**Exercise details:** Go through the lines below and retype each one exactly.

======== Extracted material ========

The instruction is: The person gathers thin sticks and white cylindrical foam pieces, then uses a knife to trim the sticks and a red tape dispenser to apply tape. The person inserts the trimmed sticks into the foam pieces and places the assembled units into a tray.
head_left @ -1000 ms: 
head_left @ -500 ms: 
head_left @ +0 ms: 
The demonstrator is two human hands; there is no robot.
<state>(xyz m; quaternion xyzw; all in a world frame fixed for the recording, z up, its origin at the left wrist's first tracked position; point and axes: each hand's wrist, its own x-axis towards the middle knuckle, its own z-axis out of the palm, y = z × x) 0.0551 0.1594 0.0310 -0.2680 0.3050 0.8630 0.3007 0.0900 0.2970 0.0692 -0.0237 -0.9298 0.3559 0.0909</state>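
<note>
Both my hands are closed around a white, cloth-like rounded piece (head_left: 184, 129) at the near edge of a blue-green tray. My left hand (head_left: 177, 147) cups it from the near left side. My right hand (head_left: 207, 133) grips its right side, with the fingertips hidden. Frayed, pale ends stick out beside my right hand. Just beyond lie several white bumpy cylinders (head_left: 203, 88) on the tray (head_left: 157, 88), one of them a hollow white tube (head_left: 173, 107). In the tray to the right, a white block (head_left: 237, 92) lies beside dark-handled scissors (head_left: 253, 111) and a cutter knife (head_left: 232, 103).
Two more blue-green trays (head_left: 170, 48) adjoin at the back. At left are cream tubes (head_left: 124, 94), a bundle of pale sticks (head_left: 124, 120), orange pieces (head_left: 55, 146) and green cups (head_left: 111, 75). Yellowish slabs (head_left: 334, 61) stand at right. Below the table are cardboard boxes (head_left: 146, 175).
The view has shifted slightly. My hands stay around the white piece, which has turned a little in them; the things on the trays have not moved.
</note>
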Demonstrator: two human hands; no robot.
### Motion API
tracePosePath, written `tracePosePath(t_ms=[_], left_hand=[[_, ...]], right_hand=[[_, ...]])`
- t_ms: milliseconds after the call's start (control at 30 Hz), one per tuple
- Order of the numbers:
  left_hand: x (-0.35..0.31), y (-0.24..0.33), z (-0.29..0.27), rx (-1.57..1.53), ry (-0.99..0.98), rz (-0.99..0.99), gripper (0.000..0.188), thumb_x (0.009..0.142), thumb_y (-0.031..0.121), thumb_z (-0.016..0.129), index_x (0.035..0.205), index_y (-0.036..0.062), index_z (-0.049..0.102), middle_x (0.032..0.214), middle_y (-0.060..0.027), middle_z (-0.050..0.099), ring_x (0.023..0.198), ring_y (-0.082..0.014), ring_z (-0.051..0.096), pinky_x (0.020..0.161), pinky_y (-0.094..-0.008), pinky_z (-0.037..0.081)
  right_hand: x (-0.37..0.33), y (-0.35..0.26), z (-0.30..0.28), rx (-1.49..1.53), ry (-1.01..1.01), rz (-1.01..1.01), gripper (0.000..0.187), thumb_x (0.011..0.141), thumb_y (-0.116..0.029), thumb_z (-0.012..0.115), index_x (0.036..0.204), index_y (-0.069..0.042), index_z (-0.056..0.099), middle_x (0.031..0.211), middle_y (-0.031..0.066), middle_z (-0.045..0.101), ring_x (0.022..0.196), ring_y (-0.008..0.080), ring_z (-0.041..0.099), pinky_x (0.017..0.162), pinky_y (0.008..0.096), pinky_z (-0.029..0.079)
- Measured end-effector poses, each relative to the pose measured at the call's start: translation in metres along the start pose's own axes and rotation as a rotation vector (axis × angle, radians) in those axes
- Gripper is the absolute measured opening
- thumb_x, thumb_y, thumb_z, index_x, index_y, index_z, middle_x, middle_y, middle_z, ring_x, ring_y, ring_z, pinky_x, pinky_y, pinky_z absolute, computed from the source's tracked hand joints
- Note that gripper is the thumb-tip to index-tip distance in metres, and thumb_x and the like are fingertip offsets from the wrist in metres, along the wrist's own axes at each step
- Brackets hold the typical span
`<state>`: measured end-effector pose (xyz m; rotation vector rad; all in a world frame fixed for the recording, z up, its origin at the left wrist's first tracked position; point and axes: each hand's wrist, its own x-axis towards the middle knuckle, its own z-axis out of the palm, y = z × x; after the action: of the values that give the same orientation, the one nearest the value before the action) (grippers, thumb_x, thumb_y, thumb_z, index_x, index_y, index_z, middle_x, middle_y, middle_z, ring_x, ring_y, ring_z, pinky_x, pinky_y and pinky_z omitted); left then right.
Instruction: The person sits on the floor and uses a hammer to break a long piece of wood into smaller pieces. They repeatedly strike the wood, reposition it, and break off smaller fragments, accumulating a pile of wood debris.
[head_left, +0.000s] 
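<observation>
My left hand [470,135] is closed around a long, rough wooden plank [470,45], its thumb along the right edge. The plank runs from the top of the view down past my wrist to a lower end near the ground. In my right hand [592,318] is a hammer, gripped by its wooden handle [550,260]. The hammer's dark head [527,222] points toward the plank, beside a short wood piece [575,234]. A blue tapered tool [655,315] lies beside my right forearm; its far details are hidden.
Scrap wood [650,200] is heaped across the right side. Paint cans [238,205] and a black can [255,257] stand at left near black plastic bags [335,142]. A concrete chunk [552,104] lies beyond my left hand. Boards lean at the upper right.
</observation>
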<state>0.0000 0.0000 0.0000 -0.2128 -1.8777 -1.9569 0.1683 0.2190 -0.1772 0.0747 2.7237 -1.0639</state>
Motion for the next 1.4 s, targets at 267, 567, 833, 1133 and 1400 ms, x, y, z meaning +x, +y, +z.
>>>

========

**Exercise solution:**
The instruction is: The person gathers thin sticks and white cylindrical foam pieces, then uses a knife to trim the sticks and a red tape dispenser to apply tape. The person inserts the trimmed sticks into the foam pieces and places the assembled units into a tray.
head_left @ -1000 ms: 
head_left @ -500 ms: 
head_left @ +0 ms: 
The demonstrator is two human hands; there is no robot.
<state>(xyz m; quaternion xyzw; all in a world frame fixed for the recording, z up, its origin at the left wrist's first tracked position; point and axes: each hand's wrist, its own x-axis towards the middle knuckle, its own z-axis out of the palm, y = z × x) 0.0551 0.1594 0.0310 -0.2680 0.3050 0.8630 0.3007 0.0900 0.2970 0.0692 -0.0237 -0.9298 0.3559 0.0909</state>
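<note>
Both my hands are closed around a white, cloth-like rounded piece (head_left: 184, 129) at the near edge of a blue-green tray. My left hand (head_left: 177, 147) cups it from the near left side. My right hand (head_left: 207, 133) grips its right side, with the fingertips hidden. Frayed, pale ends stick out beside my right hand. Just beyond lie several white bumpy cylinders (head_left: 203, 88) on the tray (head_left: 157, 88), one of them a hollow white tube (head_left: 173, 107). In the tray to the right, a white block (head_left: 237, 92) lies beside dark-handled scissors (head_left: 253, 111) and a cutter knife (head_left: 232, 103).
Two more blue-green trays (head_left: 170, 48) adjoin at the back. At left are cream tubes (head_left: 124, 94), a bundle of pale sticks (head_left: 124, 120), orange pieces (head_left: 55, 146) and green cups (head_left: 111, 75). Yellowish slabs (head_left: 334, 61) stand at right. Below the table are cardboard boxes (head_left: 146, 175).
The view has shifted slightly. My hands stay around the white piece, which has turned a little in them; the things on the trays have not moved.
</note>
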Demonstrator: two human hands; no robot.
### Motion API
tracePosePath, written `tracePosePath(t_ms=[_], left_hand=[[_, ...]], right_hand=[[_, ...]])`
- t_ms: milliseconds after the call's start (control at 30 Hz), one per tuple
- Order of the numbers:
  left_hand: x (-0.35..0.31), y (-0.24..0.33), z (-0.29..0.27), rx (-1.57..1.53), ry (-0.99..0.98), rz (-0.99..0.99), gripper (0.000..0.188), thumb_x (0.009..0.142), thumb_y (-0.031..0.121), thumb_z (-0.016..0.129), index_x (0.035..0.205), index_y (-0.036..0.062), index_z (-0.049..0.102), middle_x (0.032..0.214), middle_y (-0.060..0.027), middle_z (-0.050..0.099), ring_x (0.023..0.198), ring_y (-0.082..0.014), ring_z (-0.051..0.096), pinky_x (0.020..0.161), pinky_y (-0.094..-0.008), pinky_z (-0.037..0.081)
  right_hand: x (-0.37..0.33), y (-0.35..0.26), z (-0.30..0.28), rx (-1.49..1.53), ry (-1.01..1.01), rz (-1.01..1.01), gripper (0.000..0.187), thumb_x (0.011..0.141), thumb_y (-0.116..0.029), thumb_z (-0.012..0.115), index_x (0.036..0.204), index_y (-0.069..0.042), index_z (-0.056..0.099), middle_x (0.031..0.211), middle_y (-0.031..0.066), middle_z (-0.045..0.101), ring_x (0.022..0.196), ring_y (-0.008..0.080), ring_z (-0.041..0.099), pinky_x (0.017..0.162), pinky_y (0.008..0.096), pinky_z (-0.029..0.079)
- Measured end-effector poses, each relative to the pose measured at the call's start: translation in metres along the start pose's own axes and rotation as a rotation vector (axis × angle, radians) in those axes
- Gripper is the absolute measured opening
- thumb_x, thumb_y, thumb_z, index_x, index_y, index_z, middle_x, middle_y, middle_z, ring_x, ring_y, ring_z, pinky_x, pinky_y, pinky_z absolute, computed from the source's tracked hand joints
- Note that gripper is the thumb-tip to index-tip distance in metres, and thumb_x and the like are fingertip offsets from the wrist in metres, along the wrist's own axes at each step
- Brackets hold the typical span
`<state>`: measured end-effector pose (xyz m; rotation vector rad; all in a world frame fixed for the recording, z up, its origin at the left wrist's first tracked position; point and axes: each hand's wrist, its own x-axis towards the middle knuckle, its own z-axis out of the palm, y = z × x; after the action: of the values that give the same orientation, the one nearest the value before the action) (grippers, thumb_x, thumb_y, thumb_z, index_x, index_y, index_z, middle_x, middle_y, middle_z, ring_x, ring_y, ring_z, pinky_x, pinky_y and pinky_z omitted); left then right.
Instruction: The person sits on the floor and uses a hammer to break a long piece of wood into smaller pieces. They repeatedly strike the wood, reposition it, and break off smaller fragments, accumulating a pile of wood debris.
[head_left, +0.000s] 
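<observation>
My left hand [470,135] is closed around a long, rough wooden plank [470,45], its thumb along the right edge. The plank runs from the top of the view down past my wrist to a lower end near the ground. In my right hand [592,318] is a hammer, gripped by its wooden handle [550,260]. The hammer's dark head [527,222] points toward the plank, beside a short wood piece [575,234]. A blue tapered tool [655,315] lies beside my right forearm; its far details are hidden.
Scrap wood [650,200] is heaped across the right side. Paint cans [238,205] and a black can [255,257] stand at left near black plastic bags [335,142]. A concrete chunk [552,104] lies beyond my left hand. Boards lean at the upper right.
</observation>
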<state>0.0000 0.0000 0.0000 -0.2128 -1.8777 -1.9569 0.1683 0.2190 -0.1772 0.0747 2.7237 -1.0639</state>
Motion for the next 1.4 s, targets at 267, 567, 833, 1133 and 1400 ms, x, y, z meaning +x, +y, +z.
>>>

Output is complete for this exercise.